▶ **Instructions to follow**
Skip the images and copy each record exactly as written.

Data records:

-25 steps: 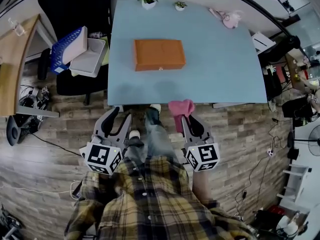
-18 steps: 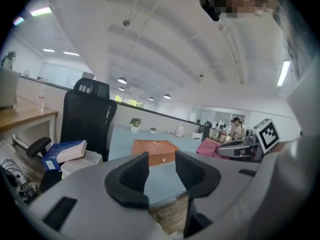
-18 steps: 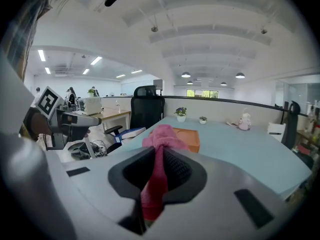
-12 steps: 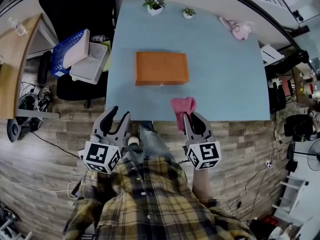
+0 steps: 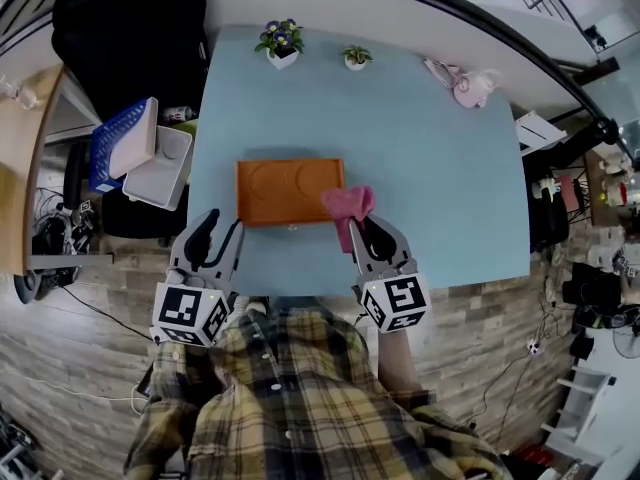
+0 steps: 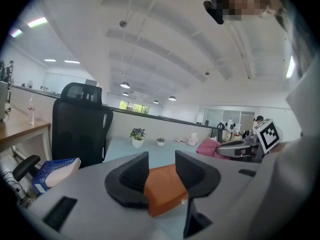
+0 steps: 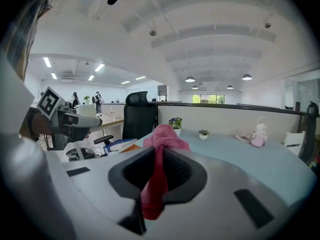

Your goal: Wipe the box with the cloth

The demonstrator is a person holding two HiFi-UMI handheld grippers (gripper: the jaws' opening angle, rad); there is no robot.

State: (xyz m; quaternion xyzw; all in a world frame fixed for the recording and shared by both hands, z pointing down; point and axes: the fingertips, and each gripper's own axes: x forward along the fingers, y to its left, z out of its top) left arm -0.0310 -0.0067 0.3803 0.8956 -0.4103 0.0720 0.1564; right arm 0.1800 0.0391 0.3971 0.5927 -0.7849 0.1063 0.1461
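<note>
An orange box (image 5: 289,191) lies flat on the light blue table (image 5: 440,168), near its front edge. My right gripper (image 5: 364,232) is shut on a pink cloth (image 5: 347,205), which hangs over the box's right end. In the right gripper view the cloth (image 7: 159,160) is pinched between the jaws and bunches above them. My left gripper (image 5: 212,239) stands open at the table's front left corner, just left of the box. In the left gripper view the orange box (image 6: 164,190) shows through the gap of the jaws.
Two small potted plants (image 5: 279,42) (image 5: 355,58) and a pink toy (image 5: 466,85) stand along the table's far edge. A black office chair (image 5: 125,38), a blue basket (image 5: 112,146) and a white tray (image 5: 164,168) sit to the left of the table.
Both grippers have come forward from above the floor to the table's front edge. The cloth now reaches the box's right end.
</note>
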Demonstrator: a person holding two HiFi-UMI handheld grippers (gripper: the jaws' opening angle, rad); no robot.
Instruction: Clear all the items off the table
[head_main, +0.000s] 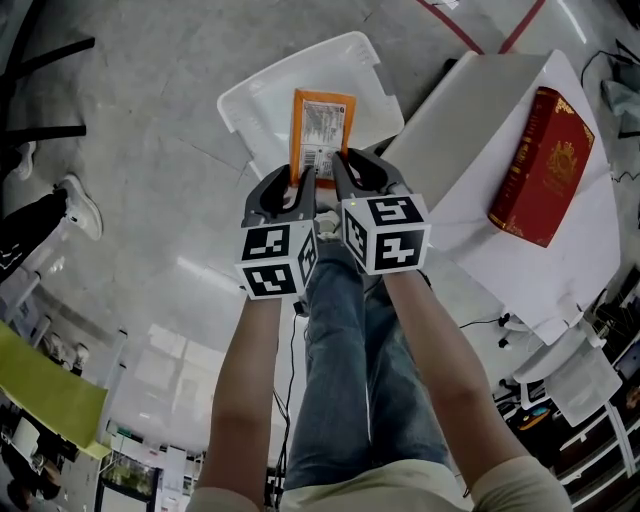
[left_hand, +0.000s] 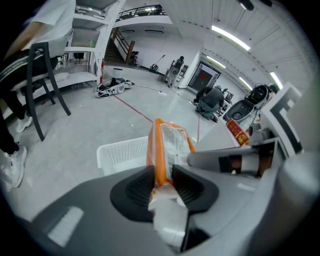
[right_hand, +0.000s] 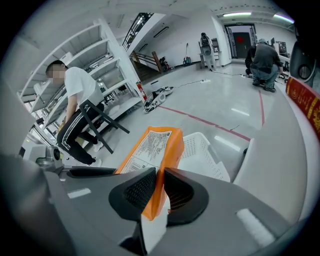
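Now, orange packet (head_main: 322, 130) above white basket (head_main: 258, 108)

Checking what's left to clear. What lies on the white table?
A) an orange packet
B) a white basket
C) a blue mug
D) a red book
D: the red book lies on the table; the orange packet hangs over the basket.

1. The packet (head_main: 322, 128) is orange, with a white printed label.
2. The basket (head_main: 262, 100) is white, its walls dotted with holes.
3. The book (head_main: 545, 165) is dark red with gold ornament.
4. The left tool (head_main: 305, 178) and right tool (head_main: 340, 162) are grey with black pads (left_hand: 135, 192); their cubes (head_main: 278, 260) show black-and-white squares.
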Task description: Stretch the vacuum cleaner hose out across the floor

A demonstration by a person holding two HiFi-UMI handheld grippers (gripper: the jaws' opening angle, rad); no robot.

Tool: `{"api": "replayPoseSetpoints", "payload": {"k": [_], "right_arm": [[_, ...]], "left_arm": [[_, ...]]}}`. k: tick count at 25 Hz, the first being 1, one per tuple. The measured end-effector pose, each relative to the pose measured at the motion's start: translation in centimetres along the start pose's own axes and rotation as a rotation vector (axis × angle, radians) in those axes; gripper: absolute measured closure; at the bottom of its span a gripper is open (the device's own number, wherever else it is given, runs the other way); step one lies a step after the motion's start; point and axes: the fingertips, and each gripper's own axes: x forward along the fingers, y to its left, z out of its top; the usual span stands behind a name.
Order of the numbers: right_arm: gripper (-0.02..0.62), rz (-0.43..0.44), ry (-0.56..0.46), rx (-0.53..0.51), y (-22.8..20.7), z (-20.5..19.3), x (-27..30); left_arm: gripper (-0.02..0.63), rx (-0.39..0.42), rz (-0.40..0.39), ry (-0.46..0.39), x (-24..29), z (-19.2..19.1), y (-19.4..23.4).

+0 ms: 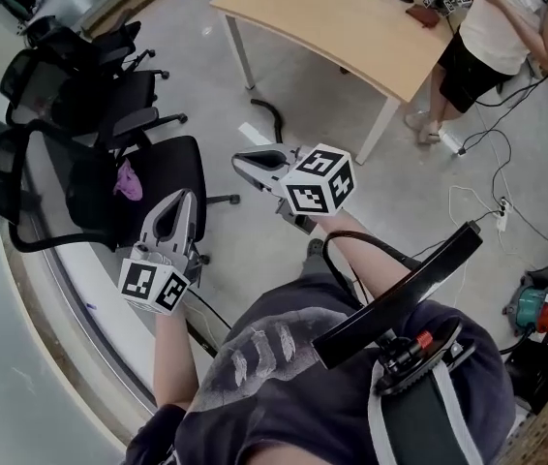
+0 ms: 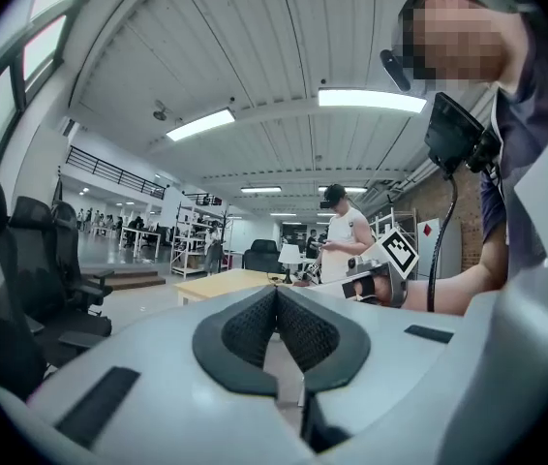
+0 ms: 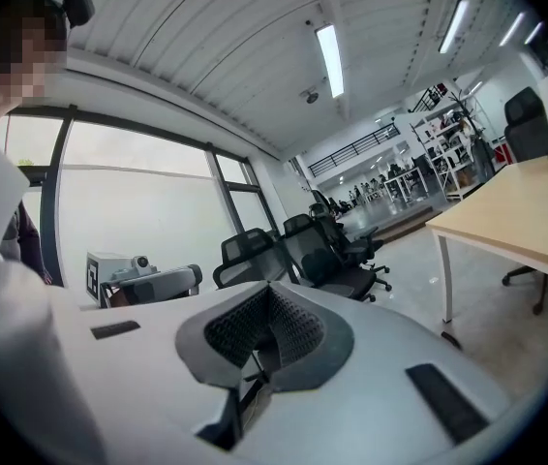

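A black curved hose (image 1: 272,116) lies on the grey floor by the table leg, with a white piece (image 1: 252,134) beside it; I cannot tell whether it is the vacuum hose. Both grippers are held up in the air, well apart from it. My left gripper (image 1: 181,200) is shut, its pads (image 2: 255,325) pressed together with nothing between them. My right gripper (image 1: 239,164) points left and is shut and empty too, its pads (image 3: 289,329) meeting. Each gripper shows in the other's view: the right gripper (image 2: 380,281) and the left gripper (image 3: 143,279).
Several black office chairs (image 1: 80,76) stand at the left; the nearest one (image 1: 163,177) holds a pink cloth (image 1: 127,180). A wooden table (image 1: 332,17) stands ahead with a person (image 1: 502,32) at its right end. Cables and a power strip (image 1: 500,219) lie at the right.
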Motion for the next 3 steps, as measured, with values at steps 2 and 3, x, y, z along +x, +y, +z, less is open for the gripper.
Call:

▶ **Answer area**
-25 steps: 
-18 steps: 
-18 steps: 
-12 steps: 
+0 steps: 
+0 steps: 
+0 steps: 

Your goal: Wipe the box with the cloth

The demonstrator is a person holding two HiFi-UMI handheld grippers (gripper: the jaws' opening angle, rad); there is no robot.

State: (xyz m; quaternion xyzw; all in a world frame fixed for the recording and shared by both hands, z pointing down; point and axes: the fingertips, and each gripper's own axes: x forward along the fingers, y to its left, z out of its top) left arm -0.0310 -0.0067 0.3803 0.8956 -0.4103 0.0720 0.1564; right arm 0.1800 0.0391 0.3971 0.5927 -0.7849 0.1063 0.1461
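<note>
An orange box (image 5: 289,191) lies flat on the light blue table (image 5: 440,168), near its front edge. My right gripper (image 5: 364,232) is shut on a pink cloth (image 5: 347,205), which hangs over the box's right end. In the right gripper view the cloth (image 7: 159,160) is pinched between the jaws and bunches above them. My left gripper (image 5: 212,239) stands open at the table's front left corner, just left of the box. In the left gripper view the orange box (image 6: 164,190) shows through the gap of the jaws.
Two small potted plants (image 5: 279,42) (image 5: 355,58) and a pink toy (image 5: 466,85) stand along the table's far edge. A black office chair (image 5: 125,38), a blue basket (image 5: 112,146) and a white tray (image 5: 164,168) sit to the left of the table.
Both grippers have come forward from above the floor to the table's front edge. The cloth now reaches the box's right end.
</note>
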Demonstrator: a person holding two HiFi-UMI handheld grippers (gripper: the jaws' opening angle, rad); no robot.
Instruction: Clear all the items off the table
[head_main, +0.000s] 
[left_hand, +0.000s] 
[right_hand, +0.000s] 
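Now, orange packet (head_main: 322, 130) above white basket (head_main: 258, 108)

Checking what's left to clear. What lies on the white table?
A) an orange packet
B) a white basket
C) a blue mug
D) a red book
D: the red book lies on the table; the orange packet hangs over the basket.

1. The packet (head_main: 322, 128) is orange, with a white printed label.
2. The basket (head_main: 262, 100) is white, its walls dotted with holes.
3. The book (head_main: 545, 165) is dark red with gold ornament.
4. The left tool (head_main: 305, 178) and right tool (head_main: 340, 162) are grey with black pads (left_hand: 135, 192); their cubes (head_main: 278, 260) show black-and-white squares.
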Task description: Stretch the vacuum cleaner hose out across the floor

A demonstration by a person holding two HiFi-UMI handheld grippers (gripper: the jaws' opening angle, rad); no robot.

Tool: `{"api": "replayPoseSetpoints", "payload": {"k": [_], "right_arm": [[_, ...]], "left_arm": [[_, ...]]}}`. k: tick count at 25 Hz, the first being 1, one per tuple. The measured end-effector pose, each relative to the pose measured at the motion's start: translation in centimetres along the start pose's own axes and rotation as a rotation vector (axis × angle, radians) in those axes; gripper: absolute measured closure; at the bottom of its span a gripper is open (the device's own number, wherever else it is given, runs the other way); step one lies a step after the motion's start; point and axes: the fingertips, and each gripper's own axes: x forward along the fingers, y to its left, z out of its top; the usual span stands behind a name.
Order of the numbers: right_arm: gripper (-0.02..0.62), rz (-0.43..0.44), ry (-0.56..0.46), rx (-0.53..0.51), y (-22.8..20.7), z (-20.5..19.3), x (-27..30); left_arm: gripper (-0.02..0.63), rx (-0.39..0.42), rz (-0.40..0.39), ry (-0.46..0.39), x (-24..29), z (-19.2..19.1), y (-19.4..23.4).

+0 ms: 
+0 ms: 
+0 ms: 

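A black curved hose (image 1: 272,116) lies on the grey floor by the table leg, with a white piece (image 1: 252,134) beside it; I cannot tell whether it is the vacuum hose. Both grippers are held up in the air, well apart from it. My left gripper (image 1: 181,200) is shut, its pads (image 2: 255,325) pressed together with nothing between them. My right gripper (image 1: 239,164) points left and is shut and empty too, its pads (image 3: 289,329) meeting. Each gripper shows in the other's view: the right gripper (image 2: 380,281) and the left gripper (image 3: 143,279).
Several black office chairs (image 1: 80,76) stand at the left; the nearest one (image 1: 163,177) holds a pink cloth (image 1: 127,180). A wooden table (image 1: 332,17) stands ahead with a person (image 1: 502,32) at its right end. Cables and a power strip (image 1: 500,219) lie at the right.
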Motion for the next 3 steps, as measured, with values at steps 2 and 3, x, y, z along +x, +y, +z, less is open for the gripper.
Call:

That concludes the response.